Quali sono le interazioni, le contaminazioni e le sinergie tra le informazioni “partecipate” condivise su tali piattaforme ed i media mainstream? Sono solo contenitori di immagini, video ed informazioni a cui attingere o contribuiscono a formare un flusso informativo dal basso? Quale il confine tra informazione partecipata e informazione professionista?
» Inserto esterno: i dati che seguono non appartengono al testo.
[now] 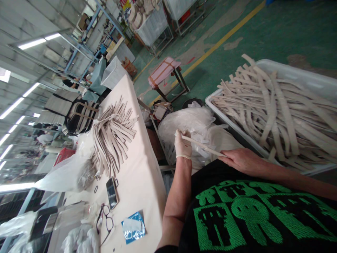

Come preservare la qualità e la professionalità nel mondo dell’informazione nostrano?

 

A queste domande tenteremo di rispondere a Firenze il 4 luglio prossimo nel corso della tavola rotonda: Open journalism e partecipazione: le nuove frontiere del giornalismo digitale nel contesto italiano, che coordinerò ed a cui interverranno:

  • Cristiana Raffa – collettivo #erroridistampa – giornalisti precari romani
  • Pier Luca Santoro – marketing & media consultant
  • Guido Scorza – avvocato, esperto problematiche rete
  • Yara Nardi – gruppo fotoreporter romani
  • Angelo Cimarosti – You Reporter
  • Roberto Natale – FNSI
  • Mario Tedeschini Lalli– Kataweb – Gruppo editoriale L’Espresso (in attesa conferma)
  • Antonio Rossano – Libertà di Stampa Diritto all’Informazione

 

La tavola rotonda si svolge nell’ambito di Dig.IT, il primo convegno nazionale interamente dedicato al le tematiche del giornalismo on line, organizzato dall’Associazione Stampa Toscana in collaborazione con il sito di informazione Lsdi, il gruppo di lavoro sul giornalismo digitale Digiti e con il patrocinio della Regione Toscana, della Provincia di Firenze e dell’Università degli Studi di Firenze, che si svolgerà il 4 e il 5 luglio prossimi nel capoluogo toscano presso l’Auditorium di Santa Apollonia.

 

Nel corso della due giorni si affronteranno oltre quelli sopra descritti, argomenti di stretta attualità non solo per i professionisti dell’informazione ma per chiunque utilizzi anche non professionalmente la rete. L’ obbiettivo è fare il punto sulla situazione dell’ editoria e del giornalismo digitale in Italia analizzando le principali esperienze che hanno segnato gli ultimi 15 anni di storia editoriale del paese e chiamando a confrontarsi i vari protagonisti di questo mondo, sia sul piano istituzionale che su quello del movimento reale.